Instructions to follow
Repeat the whole listing, keeping every word and every line intact.

Given data
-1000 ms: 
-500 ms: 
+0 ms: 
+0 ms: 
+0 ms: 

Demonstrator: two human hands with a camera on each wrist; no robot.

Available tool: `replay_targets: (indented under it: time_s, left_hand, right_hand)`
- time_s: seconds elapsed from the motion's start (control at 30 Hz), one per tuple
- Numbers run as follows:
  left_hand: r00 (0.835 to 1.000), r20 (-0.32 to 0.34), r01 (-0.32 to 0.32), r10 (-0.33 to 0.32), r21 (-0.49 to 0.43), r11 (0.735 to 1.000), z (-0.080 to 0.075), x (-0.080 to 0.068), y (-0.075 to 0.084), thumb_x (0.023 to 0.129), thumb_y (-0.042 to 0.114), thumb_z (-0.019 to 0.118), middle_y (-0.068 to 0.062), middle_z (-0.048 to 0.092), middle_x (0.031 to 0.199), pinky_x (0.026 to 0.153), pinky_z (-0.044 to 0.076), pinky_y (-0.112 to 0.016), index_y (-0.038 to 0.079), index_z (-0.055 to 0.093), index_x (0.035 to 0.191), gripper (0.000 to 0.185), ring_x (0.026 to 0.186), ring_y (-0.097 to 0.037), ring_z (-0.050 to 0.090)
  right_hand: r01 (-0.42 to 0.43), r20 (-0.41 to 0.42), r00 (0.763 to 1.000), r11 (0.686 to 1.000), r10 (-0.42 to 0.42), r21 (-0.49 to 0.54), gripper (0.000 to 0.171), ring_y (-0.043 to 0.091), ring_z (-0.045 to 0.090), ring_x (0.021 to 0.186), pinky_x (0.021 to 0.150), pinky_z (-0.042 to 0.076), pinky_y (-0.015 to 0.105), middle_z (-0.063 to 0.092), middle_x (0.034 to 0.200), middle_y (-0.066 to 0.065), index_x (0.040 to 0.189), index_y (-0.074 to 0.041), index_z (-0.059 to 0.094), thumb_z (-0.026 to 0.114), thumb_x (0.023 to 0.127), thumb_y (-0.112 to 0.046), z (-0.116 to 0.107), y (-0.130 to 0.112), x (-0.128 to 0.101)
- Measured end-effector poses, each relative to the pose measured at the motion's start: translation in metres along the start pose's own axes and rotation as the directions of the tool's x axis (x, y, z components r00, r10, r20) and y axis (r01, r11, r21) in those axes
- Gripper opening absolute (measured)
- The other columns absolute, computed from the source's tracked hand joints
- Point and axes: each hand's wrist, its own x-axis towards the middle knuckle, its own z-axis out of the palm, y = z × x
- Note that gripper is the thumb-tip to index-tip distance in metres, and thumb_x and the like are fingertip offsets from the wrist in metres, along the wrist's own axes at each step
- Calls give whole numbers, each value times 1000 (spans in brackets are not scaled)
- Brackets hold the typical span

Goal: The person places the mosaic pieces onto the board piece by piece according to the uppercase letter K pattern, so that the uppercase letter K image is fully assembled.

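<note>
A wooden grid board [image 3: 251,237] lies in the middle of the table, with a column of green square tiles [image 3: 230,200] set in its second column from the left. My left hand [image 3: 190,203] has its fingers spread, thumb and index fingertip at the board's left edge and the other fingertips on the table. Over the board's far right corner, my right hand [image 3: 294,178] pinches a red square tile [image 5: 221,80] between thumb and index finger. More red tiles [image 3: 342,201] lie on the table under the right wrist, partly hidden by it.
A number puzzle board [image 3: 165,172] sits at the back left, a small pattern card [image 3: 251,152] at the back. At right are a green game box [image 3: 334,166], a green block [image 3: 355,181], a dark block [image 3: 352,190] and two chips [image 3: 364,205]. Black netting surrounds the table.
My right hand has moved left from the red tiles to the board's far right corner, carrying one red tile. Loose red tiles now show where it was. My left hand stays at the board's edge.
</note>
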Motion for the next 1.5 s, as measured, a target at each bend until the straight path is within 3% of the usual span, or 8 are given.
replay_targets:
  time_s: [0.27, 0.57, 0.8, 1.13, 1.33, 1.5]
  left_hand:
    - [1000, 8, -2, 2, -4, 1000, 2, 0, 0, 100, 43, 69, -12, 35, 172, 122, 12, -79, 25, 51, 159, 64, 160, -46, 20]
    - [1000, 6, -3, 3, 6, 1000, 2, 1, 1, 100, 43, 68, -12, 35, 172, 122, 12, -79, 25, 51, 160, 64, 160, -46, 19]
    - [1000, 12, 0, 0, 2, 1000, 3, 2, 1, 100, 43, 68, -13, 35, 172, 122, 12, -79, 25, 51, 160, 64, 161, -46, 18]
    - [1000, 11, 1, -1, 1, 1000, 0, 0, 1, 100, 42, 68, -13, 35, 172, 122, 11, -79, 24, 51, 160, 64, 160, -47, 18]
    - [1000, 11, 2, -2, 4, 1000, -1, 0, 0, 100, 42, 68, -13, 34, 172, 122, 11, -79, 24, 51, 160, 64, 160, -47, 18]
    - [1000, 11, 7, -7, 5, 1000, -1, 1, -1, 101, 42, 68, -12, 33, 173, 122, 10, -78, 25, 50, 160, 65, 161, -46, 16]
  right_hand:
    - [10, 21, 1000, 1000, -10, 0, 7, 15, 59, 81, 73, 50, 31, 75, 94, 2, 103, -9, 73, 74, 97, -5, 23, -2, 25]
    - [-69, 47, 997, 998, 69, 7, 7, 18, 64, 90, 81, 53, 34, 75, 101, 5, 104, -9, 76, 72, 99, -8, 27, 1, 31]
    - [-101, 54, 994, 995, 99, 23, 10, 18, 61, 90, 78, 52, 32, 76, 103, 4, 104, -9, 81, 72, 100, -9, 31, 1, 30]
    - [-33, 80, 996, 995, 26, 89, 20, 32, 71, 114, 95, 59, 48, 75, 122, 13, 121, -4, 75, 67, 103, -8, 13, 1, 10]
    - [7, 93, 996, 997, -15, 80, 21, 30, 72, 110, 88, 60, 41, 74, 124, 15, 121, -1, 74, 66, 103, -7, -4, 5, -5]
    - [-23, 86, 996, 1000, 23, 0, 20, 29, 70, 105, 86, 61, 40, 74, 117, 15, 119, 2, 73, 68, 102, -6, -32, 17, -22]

Response to this exercise
-1000 ms: 
-500 ms: 
+0 ms: 
+0 ms: 
+0 ms: 

Demonstrator: two human hands with a camera on each wrist; no robot.

Available tool: `replay_targets: (indented under it: time_s, left_hand, right_hand)`
- time_s: seconds elapsed from the motion's start (control at 30 Hz), one per tuple
- Numbers run as follows:
  left_hand: r00 (0.835 to 1.000), r20 (-0.32 to 0.34), r01 (-0.32 to 0.32), r10 (-0.33 to 0.32), r21 (-0.49 to 0.43), r11 (0.735 to 1.000), z (-0.080 to 0.075), x (-0.080 to 0.068), y (-0.075 to 0.084), thumb_x (0.023 to 0.129), thumb_y (-0.042 to 0.114), thumb_z (-0.019 to 0.118), middle_y (-0.068 to 0.062), middle_z (-0.048 to 0.092), middle_x (0.031 to 0.199), pinky_x (0.026 to 0.153), pinky_z (-0.044 to 0.076), pinky_y (-0.112 to 0.016), index_y (-0.038 to 0.079), index_z (-0.055 to 0.093), index_x (0.035 to 0.191), gripper (0.000 to 0.185), ring_x (0.026 to 0.186), ring_y (-0.097 to 0.037), ring_z (-0.050 to 0.090)
  right_hand: r01 (-0.42 to 0.43), r20 (-0.41 to 0.42), r00 (0.763 to 1.000), r11 (0.686 to 1.000), r10 (-0.42 to 0.42), r21 (-0.49 to 0.54), gripper (0.000 to 0.171), ring_y (-0.043 to 0.091), ring_z (-0.045 to 0.090), ring_x (0.021 to 0.186), pinky_x (0.021 to 0.150), pinky_z (-0.042 to 0.076), pinky_y (-0.015 to 0.105), middle_z (-0.063 to 0.092), middle_x (0.034 to 0.200), middle_y (-0.066 to 0.065), index_x (0.040 to 0.189), index_y (-0.074 to 0.041), index_z (-0.059 to 0.094), thumb_z (-0.026 to 0.114), thumb_x (0.023 to 0.127), thumb_y (-0.112 to 0.046), z (-0.116 to 0.107), y (-0.130 to 0.112), x (-0.128 to 0.101)
- Measured end-effector poses, each relative to the pose measured at the motion's start: translation in metres along the start pose's own axes and rotation as the directions of the tool's x axis (x, y, z components r00, r10, r20) and y axis (r01, r11, r21) in those axes
- Gripper opening absolute (measured)
- The other columns absolute, computed from the source's tracked hand joints
- Point and axes: each hand's wrist, its own x-axis towards the middle knuckle, its own z-axis out of the palm, y = z × x
- Note that gripper is the thumb-tip to index-tip distance in metres, and thumb_x and the like are fingertip offsets from the wrist in metres, along the wrist's own axes at each step
- Calls give whole numbers, each value times 1000 (spans in brackets are not scaled)
- Brackets hold the typical span

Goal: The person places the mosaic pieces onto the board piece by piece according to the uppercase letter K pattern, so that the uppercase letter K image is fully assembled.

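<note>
A wooden grid board [image 3: 251,237] lies in the middle of the table, with a column of green square tiles [image 3: 230,200] set in its second column from the left. My left hand [image 3: 190,203] has its fingers spread, thumb and index fingertip at the board's left edge and the other fingertips on the table. Over the board's far right corner, my right hand [image 3: 294,178] pinches a red square tile [image 5: 221,80] between thumb and index finger. More red tiles [image 3: 342,201] lie on the table under the right wrist, partly hidden by it.
A number puzzle board [image 3: 165,172] sits at the back left, a small pattern card [image 3: 251,152] at the back. At right are a green game box [image 3: 334,166], a green block [image 3: 355,181], a dark block [image 3: 352,190] and two chips [image 3: 364,205]. Black netting surrounds the table.
My right hand has moved left from the red tiles to the board's far right corner, carrying one red tile. Loose red tiles now show where it was. My left hand stays at the board's edge.
</note>
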Motion for the next 1.5 s, as measured, a target at each bend until the straight path is within 3% of the usual span, or 8 are given.
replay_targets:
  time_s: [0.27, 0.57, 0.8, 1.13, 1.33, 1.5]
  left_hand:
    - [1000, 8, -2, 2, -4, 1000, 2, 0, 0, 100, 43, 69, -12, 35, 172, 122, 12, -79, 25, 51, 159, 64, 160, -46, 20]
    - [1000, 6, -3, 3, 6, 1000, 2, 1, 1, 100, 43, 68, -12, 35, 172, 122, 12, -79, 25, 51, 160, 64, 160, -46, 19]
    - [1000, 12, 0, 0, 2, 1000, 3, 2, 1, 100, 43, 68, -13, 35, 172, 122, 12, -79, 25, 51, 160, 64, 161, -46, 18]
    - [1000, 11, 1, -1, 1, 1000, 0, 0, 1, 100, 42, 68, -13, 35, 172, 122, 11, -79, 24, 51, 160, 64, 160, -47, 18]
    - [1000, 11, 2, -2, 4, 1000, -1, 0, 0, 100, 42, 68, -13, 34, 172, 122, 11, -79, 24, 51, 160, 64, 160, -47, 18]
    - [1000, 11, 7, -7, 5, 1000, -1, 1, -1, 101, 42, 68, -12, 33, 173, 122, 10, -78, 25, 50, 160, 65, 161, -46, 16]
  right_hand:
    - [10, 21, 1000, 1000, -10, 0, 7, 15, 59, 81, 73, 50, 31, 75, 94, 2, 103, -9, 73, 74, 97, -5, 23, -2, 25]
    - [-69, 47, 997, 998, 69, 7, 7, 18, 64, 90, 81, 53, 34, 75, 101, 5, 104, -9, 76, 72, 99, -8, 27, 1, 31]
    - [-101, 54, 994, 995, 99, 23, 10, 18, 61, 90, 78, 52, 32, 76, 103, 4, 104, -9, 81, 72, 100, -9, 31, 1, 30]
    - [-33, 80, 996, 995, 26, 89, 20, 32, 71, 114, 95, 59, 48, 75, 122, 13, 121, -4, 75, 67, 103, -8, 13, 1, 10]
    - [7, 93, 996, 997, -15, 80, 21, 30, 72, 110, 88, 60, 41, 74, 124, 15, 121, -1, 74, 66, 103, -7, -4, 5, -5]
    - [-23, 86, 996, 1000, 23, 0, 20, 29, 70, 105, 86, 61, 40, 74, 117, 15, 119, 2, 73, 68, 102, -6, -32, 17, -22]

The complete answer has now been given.